Data section: Begin

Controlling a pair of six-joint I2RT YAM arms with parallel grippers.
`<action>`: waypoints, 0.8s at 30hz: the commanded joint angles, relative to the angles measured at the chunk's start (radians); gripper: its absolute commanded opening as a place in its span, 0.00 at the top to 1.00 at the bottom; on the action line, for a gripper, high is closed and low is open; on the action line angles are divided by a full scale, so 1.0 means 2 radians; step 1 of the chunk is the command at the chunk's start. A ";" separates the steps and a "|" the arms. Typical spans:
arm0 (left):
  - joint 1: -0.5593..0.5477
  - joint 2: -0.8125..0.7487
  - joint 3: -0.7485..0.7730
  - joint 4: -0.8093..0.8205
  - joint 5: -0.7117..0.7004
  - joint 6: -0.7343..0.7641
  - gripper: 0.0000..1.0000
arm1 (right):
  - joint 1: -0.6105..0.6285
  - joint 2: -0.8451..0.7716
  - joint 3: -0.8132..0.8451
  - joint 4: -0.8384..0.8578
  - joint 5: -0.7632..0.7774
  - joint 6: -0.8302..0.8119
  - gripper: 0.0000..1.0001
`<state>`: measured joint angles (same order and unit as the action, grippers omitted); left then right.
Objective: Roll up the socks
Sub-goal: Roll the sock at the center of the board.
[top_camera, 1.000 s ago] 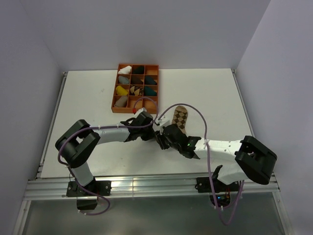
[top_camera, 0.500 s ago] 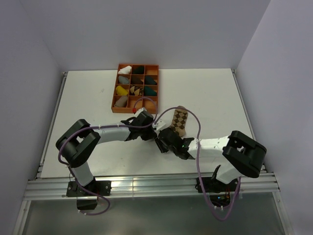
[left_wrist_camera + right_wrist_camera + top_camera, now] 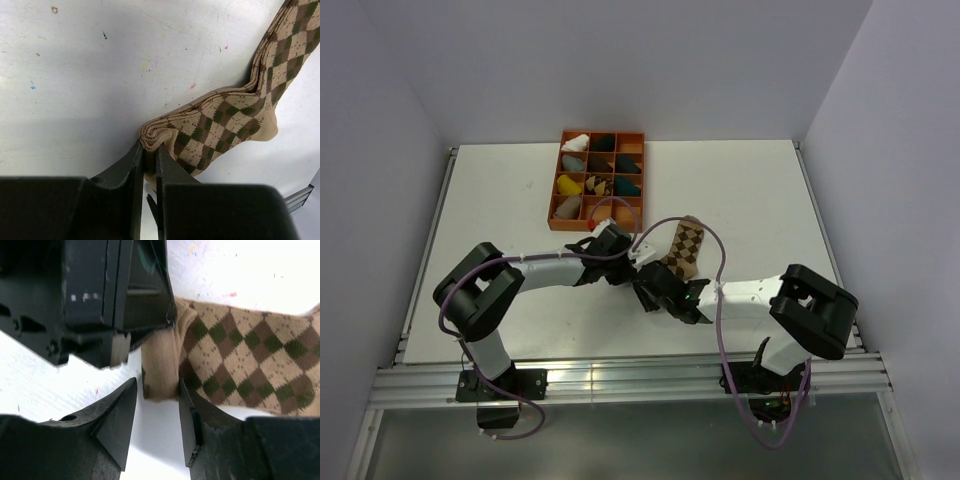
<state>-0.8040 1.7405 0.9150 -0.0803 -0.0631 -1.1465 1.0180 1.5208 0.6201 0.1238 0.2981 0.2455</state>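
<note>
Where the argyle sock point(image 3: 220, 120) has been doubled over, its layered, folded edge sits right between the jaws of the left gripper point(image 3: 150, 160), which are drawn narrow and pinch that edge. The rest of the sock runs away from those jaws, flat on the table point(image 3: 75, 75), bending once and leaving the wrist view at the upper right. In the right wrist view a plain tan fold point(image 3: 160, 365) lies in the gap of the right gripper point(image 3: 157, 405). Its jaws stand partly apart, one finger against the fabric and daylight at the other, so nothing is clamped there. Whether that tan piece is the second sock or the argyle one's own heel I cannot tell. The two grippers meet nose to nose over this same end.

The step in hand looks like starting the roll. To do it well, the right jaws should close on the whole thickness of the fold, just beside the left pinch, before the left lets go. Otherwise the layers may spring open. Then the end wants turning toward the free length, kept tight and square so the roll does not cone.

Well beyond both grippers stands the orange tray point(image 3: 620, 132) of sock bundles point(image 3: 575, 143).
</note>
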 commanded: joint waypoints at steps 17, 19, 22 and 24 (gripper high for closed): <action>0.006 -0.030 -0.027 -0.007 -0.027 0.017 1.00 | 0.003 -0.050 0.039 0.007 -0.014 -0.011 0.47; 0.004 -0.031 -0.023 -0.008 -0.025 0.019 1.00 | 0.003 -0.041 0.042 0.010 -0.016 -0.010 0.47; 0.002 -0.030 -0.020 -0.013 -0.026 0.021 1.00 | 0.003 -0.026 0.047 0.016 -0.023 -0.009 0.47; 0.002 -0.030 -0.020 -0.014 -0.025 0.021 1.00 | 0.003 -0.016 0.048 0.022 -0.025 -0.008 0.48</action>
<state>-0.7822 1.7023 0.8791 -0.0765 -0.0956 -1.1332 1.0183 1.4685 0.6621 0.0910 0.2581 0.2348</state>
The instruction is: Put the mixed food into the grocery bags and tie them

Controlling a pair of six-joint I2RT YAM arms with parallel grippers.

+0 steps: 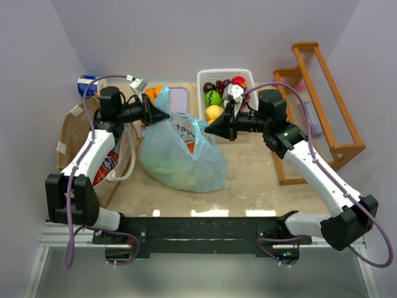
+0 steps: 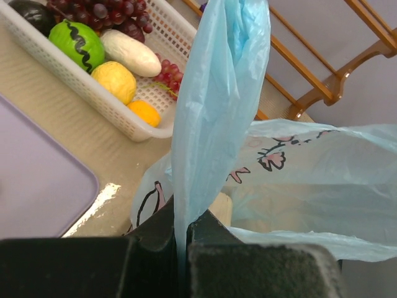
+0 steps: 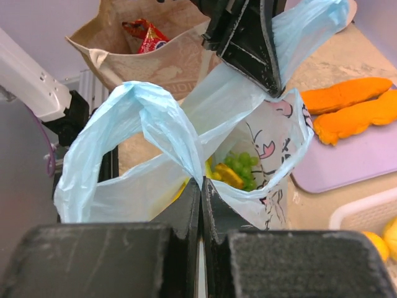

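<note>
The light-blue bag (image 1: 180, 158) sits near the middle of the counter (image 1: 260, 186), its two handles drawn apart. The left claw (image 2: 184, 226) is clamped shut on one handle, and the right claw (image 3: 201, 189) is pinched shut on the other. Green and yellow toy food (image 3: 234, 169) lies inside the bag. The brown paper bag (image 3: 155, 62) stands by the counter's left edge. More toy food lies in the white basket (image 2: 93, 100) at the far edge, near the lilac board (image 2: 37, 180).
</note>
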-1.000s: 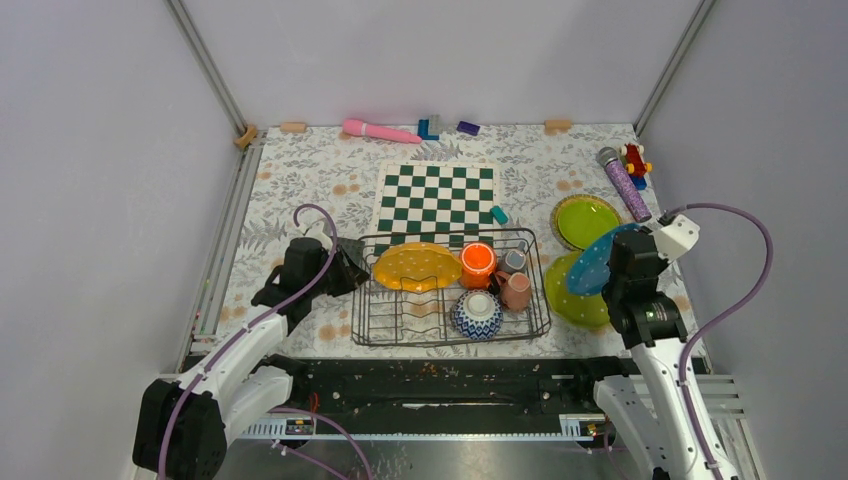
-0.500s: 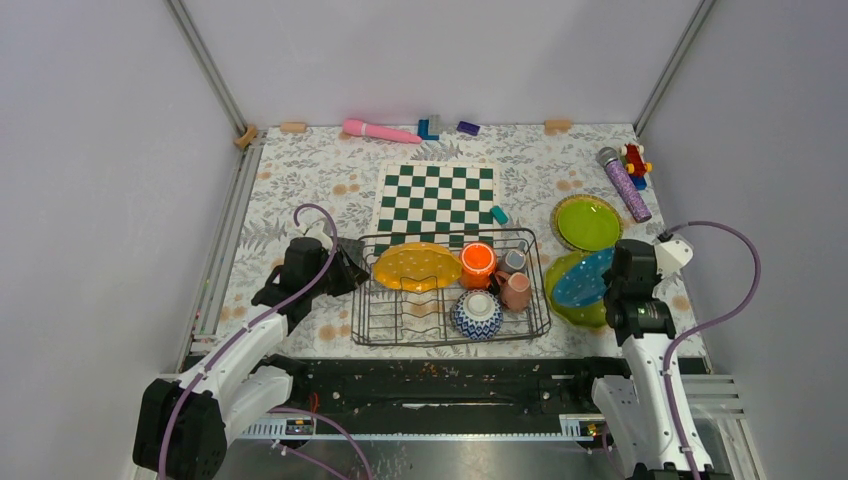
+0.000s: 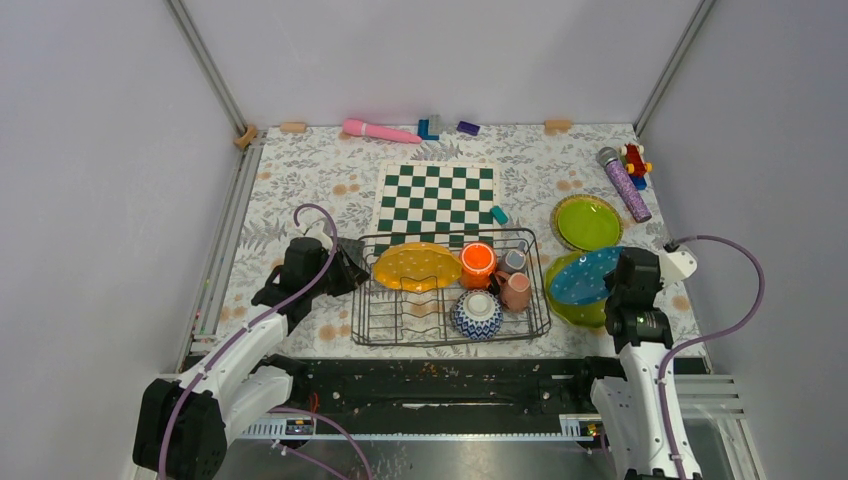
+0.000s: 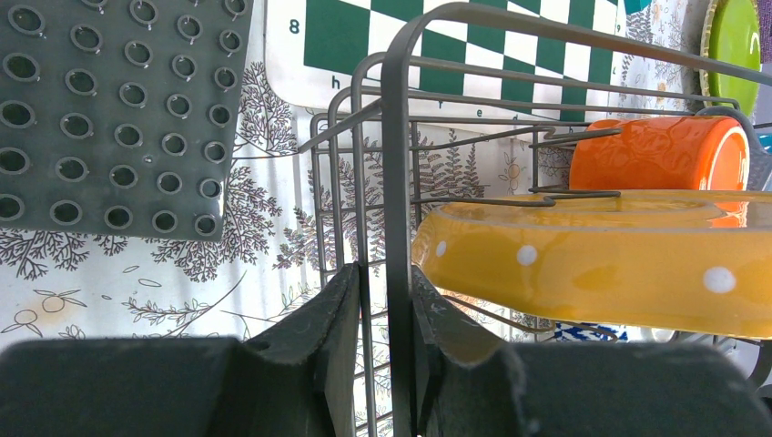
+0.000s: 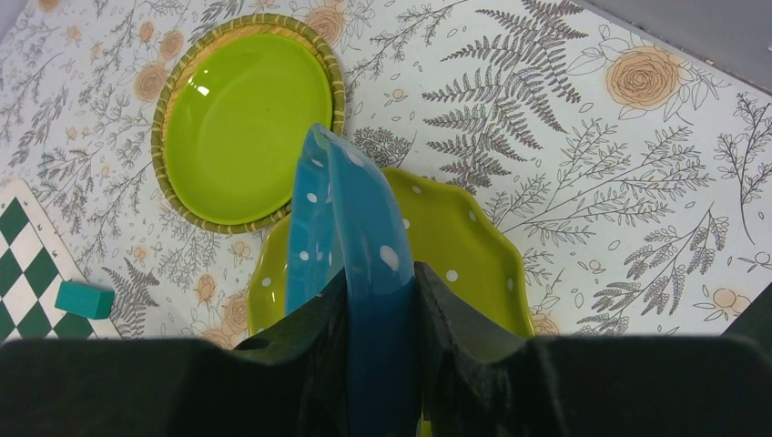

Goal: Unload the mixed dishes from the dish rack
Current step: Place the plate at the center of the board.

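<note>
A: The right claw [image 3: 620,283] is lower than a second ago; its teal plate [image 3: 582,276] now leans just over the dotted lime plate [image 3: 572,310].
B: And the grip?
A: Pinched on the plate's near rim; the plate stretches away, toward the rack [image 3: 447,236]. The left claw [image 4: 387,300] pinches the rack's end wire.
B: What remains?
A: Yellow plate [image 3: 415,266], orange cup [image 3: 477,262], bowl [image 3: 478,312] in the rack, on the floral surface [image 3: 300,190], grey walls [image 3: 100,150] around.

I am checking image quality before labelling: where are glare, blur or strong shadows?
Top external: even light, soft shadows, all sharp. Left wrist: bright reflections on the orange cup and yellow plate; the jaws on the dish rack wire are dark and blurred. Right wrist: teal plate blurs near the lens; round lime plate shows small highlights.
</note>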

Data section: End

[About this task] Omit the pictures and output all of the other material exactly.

[Solution for this task]
Controlling a pair of six-joint I2RT YAM arms with parallel grippers.
`<action>`: waypoints, 0.8s at 30hz: the commanded joint angles, relative to the angles measured at the chunk's start (radians); gripper: its absolute commanded opening as a place in its span, 0.00 at the top to 1.00 at the bottom; on the action line, for a gripper, high is closed and low is open; on the action line angles are divided by a full scale, so 1.0 means 2 radians; step 1 of the chunk is the command at the chunk's start. A ";" separates the steps and a "|" the arms. Typical spans:
arm0 (left):
  - joint 1: -0.5593..0.5477
  - joint 2: -0.8125..0.7487
  - joint 3: -0.7485..0.7730
  - joint 4: -0.8093..0.8205
  - joint 5: -0.7117..0.7004
  - joint 6: -0.7343..0.7641
  - gripper: 0.0000..1.0000
arm1 (right):
  - joint 1: -0.6105..0.6285
  - joint 2: -0.8451..0.7716
  - joint 3: -0.8132..0.8451
  - joint 4: -0.8384..0.8578
  - joint 5: -0.7632..0.7774
  - joint 6: -0.8302..0.8119
  - gripper: 0.0000..1.0001
`<state>`: measured joint angles (same order and unit as the action, grippers omitted); left then right.
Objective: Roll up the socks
Sub-goal: Roll the sock at the center of the board.
[top_camera, 1.000 s ago] 
[top_camera, 0.500 s ago] 
[left_wrist_camera + right_wrist_camera + top_camera, now] 
<state>-0.8040 1.7405 0.9150 -0.0803 -0.0631 -1.1465 1.0180 1.5208 0.6201 0.1238 0.2981 0.2455</state>
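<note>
Where the argyle sock point(image 3: 220, 120) has been doubled over, its layered, folded edge sits right between the jaws of the left gripper point(image 3: 150, 160), which are drawn narrow and pinch that edge. The rest of the sock runs away from those jaws, flat on the table point(image 3: 75, 75), bending once and leaving the wrist view at the upper right. In the right wrist view a plain tan fold point(image 3: 160, 365) lies in the gap of the right gripper point(image 3: 157, 405). Its jaws stand partly apart, one finger against the fabric and daylight at the other, so nothing is clamped there. Whether that tan piece is the second sock or the argyle one's own heel I cannot tell. The two grippers meet nose to nose over this same end.

The step in hand looks like starting the roll. To do it well, the right jaws should close on the whole thickness of the fold, just beside the left pinch, before the left lets go. Otherwise the layers may spring open. Then the end wants turning toward the free length, kept tight and square so the roll does not cone.

Well beyond both grippers stands the orange tray point(image 3: 620, 132) of sock bundles point(image 3: 575, 143).
</note>
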 commanded: joint waypoints at steps 17, 19, 22 and 24 (gripper high for closed): <action>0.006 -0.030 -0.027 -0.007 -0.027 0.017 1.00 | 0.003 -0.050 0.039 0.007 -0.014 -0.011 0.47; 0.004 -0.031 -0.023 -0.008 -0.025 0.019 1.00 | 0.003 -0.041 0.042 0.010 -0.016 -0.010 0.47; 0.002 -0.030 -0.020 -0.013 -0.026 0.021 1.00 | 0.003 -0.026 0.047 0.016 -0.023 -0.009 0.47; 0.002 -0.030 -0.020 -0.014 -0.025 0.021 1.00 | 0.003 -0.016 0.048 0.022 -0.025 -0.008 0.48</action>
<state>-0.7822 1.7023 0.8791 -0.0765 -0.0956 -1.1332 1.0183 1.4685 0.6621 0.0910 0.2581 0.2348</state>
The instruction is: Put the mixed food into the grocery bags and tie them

Controlling a pair of six-joint I2RT YAM arms with parallel grippers.

+0 steps: 
+0 steps: 
+0 steps: 

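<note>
The light-blue bag (image 1: 180, 158) sits near the middle of the counter (image 1: 260, 186), its two handles drawn apart. The left claw (image 2: 184, 226) is clamped shut on one handle, and the right claw (image 3: 201, 189) is pinched shut on the other. Green and yellow toy food (image 3: 234, 169) lies inside the bag. The brown paper bag (image 3: 155, 62) stands by the counter's left edge. More toy food lies in the white basket (image 2: 93, 100) at the far edge, near the lilac board (image 2: 37, 180).
</note>
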-1.000s: 
-0.500s: 
+0.000s: 
+0.000s: 
+0.000s: 

Goal: Unload the mixed dishes from the dish rack
Current step: Place the plate at the center of the board.

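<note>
A: The right claw [image 3: 620,283] is lower than a second ago; its teal plate [image 3: 582,276] now leans just over the dotted lime plate [image 3: 572,310].
B: And the grip?
A: Pinched on the plate's near rim; the plate stretches away, toward the rack [image 3: 447,236]. The left claw [image 4: 387,300] pinches the rack's end wire.
B: What remains?
A: Yellow plate [image 3: 415,266], orange cup [image 3: 477,262], bowl [image 3: 478,312] in the rack, on the floral surface [image 3: 300,190], grey walls [image 3: 100,150] around.

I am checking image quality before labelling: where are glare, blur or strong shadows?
Top external: even light, soft shadows, all sharp. Left wrist: bright reflections on the orange cup and yellow plate; the jaws on the dish rack wire are dark and blurred. Right wrist: teal plate blurs near the lens; round lime plate shows small highlights.
</note>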

Nothing else is required to finish the exercise.